- _WORK ITEM_
What is needed is the complete listing, repeated exactly.

- _DATA EXTRACT_
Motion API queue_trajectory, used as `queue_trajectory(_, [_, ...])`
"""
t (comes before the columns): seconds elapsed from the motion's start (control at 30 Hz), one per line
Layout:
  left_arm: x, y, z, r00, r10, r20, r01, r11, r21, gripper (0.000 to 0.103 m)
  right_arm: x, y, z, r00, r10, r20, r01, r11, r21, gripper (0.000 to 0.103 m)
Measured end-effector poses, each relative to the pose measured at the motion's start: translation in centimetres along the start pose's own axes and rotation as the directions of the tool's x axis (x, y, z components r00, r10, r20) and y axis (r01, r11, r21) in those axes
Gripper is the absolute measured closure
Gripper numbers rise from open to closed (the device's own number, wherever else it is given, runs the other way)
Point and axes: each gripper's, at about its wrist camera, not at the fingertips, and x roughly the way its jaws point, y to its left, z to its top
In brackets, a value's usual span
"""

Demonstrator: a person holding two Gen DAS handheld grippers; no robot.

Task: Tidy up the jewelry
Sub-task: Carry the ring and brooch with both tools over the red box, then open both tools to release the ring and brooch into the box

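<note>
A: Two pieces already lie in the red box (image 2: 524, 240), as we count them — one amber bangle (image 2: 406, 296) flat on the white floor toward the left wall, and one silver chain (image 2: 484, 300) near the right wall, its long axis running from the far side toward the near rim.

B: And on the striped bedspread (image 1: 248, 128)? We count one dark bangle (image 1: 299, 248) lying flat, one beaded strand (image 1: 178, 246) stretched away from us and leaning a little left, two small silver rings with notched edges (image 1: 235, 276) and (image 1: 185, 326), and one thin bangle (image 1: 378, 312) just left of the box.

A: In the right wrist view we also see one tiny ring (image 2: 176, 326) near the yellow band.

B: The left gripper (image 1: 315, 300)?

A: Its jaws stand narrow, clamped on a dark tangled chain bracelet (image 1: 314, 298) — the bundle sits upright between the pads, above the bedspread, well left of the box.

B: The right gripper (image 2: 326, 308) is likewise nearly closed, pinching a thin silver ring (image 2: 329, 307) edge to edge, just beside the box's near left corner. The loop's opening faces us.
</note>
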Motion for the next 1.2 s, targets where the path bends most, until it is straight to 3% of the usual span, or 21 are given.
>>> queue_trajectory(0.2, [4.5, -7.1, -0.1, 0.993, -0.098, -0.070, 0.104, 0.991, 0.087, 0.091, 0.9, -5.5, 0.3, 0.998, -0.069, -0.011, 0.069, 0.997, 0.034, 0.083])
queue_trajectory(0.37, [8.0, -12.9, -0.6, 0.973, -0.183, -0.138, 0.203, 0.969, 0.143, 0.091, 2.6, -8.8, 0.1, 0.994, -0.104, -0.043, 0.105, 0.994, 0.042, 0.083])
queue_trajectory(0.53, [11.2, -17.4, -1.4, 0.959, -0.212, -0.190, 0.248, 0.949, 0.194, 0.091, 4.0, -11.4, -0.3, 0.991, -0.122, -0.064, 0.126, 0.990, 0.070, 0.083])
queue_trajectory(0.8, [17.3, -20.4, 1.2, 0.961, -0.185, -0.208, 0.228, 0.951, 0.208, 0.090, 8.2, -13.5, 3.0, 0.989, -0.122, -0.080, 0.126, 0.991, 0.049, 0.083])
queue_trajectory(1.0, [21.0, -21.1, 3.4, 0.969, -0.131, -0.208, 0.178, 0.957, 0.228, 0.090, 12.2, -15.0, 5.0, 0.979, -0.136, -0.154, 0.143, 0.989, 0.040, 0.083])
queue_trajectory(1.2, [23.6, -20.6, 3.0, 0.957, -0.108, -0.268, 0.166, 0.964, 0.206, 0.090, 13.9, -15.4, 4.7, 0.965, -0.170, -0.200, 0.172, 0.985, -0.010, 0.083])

- _WRITTEN SOLUTION_
Motion API queue_trajectory, used as `queue_trajectory(_, [_, ...])`
"""
t (comes before the columns): seconds elapsed from the motion's start (control at 30 Hz), one per line
Layout:
  left_arm: x, y, z, r00, r10, r20, r01, r11, r21, gripper (0.000 to 0.103 m)
  right_arm: x, y, z, r00, r10, r20, r01, r11, r21, gripper (0.000 to 0.103 m)
Measured end-effector poses, each relative to the pose measured at the motion's start: translation in centimetres along the start pose's own axes and rotation as the directions of the tool's x axis (x, y, z components r00, r10, r20) and y axis (r01, r11, r21) in those axes
Gripper is the absolute measured closure
Gripper numbers rise from open to closed (the device's own number, wherever else it is given, runs the other way)
Point and axes: each gripper's, at about its wrist camera, not at the fingertips, and x roughly the way its jaws point, y to its left, z to its top
In brackets, a value's usual span
"""

Demonstrator: a person holding two Gen DAS handheld grippers; no robot.

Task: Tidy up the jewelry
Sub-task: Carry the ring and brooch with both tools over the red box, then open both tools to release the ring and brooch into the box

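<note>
A: Two pieces already lie in the red box (image 2: 524, 240), as we count them — one amber bangle (image 2: 406, 296) flat on the white floor toward the left wall, and one silver chain (image 2: 484, 300) near the right wall, its long axis running from the far side toward the near rim.

B: And on the striped bedspread (image 1: 248, 128)? We count one dark bangle (image 1: 299, 248) lying flat, one beaded strand (image 1: 178, 246) stretched away from us and leaning a little left, two small silver rings with notched edges (image 1: 235, 276) and (image 1: 185, 326), and one thin bangle (image 1: 378, 312) just left of the box.

A: In the right wrist view we also see one tiny ring (image 2: 176, 326) near the yellow band.

B: The left gripper (image 1: 315, 300)?

A: Its jaws stand narrow, clamped on a dark tangled chain bracelet (image 1: 314, 298) — the bundle sits upright between the pads, above the bedspread, well left of the box.

B: The right gripper (image 2: 326, 308) is likewise nearly closed, pinching a thin silver ring (image 2: 329, 307) edge to edge, just beside the box's near left corner. The loop's opening faces us.
</note>
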Motion for the next 1.2 s, targets where the path bends most, until it is straight to 3% of the usual span, or 21 are given.
>>> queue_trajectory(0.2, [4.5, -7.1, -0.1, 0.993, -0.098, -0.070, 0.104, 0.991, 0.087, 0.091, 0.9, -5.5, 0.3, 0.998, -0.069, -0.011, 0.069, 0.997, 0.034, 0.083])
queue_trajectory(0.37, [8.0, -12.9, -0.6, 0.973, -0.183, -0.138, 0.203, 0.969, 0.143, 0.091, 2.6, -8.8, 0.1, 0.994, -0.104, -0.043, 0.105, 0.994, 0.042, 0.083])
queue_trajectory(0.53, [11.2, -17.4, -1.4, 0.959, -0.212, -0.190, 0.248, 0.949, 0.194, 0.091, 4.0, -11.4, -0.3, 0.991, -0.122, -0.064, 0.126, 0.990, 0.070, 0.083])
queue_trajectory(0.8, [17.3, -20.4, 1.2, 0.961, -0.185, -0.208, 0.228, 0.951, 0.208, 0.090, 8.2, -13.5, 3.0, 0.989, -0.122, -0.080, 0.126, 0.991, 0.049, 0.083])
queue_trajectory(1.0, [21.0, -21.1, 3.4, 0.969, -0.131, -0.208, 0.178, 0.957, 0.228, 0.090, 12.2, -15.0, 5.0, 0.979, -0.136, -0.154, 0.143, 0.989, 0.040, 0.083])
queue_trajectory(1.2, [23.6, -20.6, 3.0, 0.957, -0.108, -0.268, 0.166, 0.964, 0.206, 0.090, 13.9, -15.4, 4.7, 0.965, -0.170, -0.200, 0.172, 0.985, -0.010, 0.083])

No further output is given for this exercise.